## Your objective
Output the line with "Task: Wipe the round" and every following line to the end of the material, exactly as they appear.

## Dataset records

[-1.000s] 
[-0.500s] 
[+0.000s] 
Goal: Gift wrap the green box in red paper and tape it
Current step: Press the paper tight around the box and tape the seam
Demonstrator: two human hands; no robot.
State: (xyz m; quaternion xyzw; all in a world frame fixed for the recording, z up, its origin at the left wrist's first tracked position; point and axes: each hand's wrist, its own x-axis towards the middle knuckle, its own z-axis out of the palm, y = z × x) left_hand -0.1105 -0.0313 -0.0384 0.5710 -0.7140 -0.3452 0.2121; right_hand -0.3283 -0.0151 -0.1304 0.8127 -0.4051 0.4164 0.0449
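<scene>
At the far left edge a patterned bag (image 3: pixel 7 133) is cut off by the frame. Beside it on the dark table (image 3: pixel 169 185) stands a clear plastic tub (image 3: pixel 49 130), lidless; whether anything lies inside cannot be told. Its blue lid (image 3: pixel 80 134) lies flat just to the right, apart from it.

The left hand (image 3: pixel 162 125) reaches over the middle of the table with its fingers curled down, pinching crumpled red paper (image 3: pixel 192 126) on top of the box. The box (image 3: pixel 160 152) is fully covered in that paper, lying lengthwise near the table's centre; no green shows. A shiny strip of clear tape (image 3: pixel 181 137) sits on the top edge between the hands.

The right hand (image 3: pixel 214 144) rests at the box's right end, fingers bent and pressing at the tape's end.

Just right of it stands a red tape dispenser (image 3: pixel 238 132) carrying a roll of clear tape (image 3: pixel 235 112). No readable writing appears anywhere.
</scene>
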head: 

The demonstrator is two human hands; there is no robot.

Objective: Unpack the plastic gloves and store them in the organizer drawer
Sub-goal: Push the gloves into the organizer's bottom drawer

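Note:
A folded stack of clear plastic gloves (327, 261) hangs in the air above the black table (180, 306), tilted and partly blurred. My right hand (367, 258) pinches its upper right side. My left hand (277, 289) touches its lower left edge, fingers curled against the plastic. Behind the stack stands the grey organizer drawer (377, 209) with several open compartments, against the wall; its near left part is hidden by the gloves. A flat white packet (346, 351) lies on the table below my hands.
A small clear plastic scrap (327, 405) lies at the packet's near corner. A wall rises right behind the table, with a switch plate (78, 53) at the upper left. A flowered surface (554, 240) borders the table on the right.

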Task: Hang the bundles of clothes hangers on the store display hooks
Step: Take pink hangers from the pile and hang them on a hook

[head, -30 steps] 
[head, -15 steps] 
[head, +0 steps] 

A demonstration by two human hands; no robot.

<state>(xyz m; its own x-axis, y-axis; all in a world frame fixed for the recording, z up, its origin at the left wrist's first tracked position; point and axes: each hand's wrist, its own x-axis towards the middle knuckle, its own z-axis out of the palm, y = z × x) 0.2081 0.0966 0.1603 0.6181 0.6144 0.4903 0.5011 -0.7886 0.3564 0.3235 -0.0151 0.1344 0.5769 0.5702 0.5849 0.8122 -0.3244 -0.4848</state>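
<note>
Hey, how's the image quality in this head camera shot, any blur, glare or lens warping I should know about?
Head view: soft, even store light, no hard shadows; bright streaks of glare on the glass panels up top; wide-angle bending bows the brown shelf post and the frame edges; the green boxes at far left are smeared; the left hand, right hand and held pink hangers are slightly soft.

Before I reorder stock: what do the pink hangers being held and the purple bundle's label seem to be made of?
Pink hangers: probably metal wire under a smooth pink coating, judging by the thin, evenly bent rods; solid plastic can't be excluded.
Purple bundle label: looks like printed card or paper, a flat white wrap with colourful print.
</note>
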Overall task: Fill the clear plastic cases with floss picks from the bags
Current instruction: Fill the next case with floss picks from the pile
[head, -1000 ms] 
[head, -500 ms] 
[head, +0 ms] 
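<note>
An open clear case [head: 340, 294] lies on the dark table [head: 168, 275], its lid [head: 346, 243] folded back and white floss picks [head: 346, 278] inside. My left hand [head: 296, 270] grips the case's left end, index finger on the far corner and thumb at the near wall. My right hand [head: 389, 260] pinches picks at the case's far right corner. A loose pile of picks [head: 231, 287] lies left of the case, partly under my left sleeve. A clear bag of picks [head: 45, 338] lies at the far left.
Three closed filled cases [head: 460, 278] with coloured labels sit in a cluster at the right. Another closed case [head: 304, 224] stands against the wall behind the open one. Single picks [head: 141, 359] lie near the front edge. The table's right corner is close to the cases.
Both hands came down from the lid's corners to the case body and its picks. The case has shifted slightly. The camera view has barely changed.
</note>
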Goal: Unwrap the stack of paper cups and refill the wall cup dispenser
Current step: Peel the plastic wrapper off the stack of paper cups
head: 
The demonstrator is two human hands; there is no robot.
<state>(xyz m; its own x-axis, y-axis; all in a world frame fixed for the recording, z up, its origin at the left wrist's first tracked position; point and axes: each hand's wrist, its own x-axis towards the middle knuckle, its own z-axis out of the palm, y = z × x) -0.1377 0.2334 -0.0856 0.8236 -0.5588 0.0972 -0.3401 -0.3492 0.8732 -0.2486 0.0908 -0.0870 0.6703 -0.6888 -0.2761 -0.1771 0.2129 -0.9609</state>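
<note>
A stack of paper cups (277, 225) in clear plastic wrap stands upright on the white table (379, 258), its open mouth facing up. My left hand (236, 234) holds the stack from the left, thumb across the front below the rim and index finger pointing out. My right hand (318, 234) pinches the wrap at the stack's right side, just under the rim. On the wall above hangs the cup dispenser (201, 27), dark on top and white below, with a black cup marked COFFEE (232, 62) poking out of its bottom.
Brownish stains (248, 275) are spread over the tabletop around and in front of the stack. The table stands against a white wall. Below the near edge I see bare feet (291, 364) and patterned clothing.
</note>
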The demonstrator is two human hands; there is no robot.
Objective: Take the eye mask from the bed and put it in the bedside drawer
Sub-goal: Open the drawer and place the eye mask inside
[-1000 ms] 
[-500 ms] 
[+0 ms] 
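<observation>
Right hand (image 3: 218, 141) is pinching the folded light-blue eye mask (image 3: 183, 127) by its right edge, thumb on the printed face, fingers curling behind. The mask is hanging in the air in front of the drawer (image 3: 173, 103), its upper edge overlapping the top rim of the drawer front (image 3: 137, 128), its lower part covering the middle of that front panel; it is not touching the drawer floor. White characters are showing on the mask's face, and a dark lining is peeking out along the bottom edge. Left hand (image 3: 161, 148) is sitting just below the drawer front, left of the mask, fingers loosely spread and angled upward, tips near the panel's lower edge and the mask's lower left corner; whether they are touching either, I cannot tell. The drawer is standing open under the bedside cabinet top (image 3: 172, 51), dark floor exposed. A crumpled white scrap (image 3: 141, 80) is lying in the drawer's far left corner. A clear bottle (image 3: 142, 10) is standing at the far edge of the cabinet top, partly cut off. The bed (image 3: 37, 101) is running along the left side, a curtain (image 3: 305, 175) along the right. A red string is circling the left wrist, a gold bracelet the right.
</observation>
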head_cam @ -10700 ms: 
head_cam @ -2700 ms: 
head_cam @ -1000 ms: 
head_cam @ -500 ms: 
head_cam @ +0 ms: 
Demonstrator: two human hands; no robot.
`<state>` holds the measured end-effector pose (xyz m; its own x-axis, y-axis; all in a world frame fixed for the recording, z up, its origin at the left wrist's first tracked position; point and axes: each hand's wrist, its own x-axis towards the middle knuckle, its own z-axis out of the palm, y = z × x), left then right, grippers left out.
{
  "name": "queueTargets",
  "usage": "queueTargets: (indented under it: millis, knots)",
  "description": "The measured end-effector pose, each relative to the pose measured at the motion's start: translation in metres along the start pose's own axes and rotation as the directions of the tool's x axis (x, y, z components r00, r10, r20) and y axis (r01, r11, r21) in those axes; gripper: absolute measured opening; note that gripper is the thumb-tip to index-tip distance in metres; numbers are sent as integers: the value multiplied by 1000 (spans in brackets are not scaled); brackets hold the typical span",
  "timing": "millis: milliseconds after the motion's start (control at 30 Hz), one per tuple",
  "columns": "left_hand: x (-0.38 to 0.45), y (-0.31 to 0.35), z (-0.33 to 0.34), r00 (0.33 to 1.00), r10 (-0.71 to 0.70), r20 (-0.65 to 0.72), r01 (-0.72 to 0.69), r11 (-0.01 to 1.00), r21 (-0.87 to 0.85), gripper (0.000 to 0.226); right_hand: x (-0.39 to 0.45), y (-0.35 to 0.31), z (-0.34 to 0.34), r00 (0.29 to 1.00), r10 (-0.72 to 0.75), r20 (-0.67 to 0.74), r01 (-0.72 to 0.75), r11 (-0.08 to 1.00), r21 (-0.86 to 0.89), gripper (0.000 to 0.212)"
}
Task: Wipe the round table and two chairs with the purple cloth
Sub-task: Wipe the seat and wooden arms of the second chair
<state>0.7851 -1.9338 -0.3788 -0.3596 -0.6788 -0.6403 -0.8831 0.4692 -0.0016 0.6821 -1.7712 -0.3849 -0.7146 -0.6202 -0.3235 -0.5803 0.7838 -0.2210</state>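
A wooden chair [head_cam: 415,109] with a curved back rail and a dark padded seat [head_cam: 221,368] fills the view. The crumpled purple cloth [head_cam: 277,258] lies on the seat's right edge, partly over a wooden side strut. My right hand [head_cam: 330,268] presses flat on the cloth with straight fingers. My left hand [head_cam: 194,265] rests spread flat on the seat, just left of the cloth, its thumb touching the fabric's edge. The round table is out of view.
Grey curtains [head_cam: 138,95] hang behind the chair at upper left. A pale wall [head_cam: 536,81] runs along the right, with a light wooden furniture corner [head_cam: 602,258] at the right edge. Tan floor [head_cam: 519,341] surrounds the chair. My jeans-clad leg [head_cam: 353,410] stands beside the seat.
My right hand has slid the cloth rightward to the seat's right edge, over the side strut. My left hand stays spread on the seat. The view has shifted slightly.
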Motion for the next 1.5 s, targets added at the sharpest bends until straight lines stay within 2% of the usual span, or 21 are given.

## Output for this task
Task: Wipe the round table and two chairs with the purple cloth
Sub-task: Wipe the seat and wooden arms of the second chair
<state>0.7851 -1.9338 -0.3788 -0.3596 -0.6788 -0.6403 -0.8831 0.4692 -0.0016 0.6821 -1.7712 -0.3849 -0.7146 -0.6202 -0.3235 -0.5803 0.7838 -0.2210</state>
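A wooden chair [head_cam: 415,109] with a curved back rail and a dark padded seat [head_cam: 221,368] fills the view. The crumpled purple cloth [head_cam: 277,258] lies on the seat's right edge, partly over a wooden side strut. My right hand [head_cam: 330,268] presses flat on the cloth with straight fingers. My left hand [head_cam: 194,265] rests spread flat on the seat, just left of the cloth, its thumb touching the fabric's edge. The round table is out of view.
Grey curtains [head_cam: 138,95] hang behind the chair at upper left. A pale wall [head_cam: 536,81] runs along the right, with a light wooden furniture corner [head_cam: 602,258] at the right edge. Tan floor [head_cam: 519,341] surrounds the chair. My jeans-clad leg [head_cam: 353,410] stands beside the seat.
My right hand has slid the cloth rightward to the seat's right edge, over the side strut. My left hand stays spread on the seat. The view has shifted slightly.
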Motion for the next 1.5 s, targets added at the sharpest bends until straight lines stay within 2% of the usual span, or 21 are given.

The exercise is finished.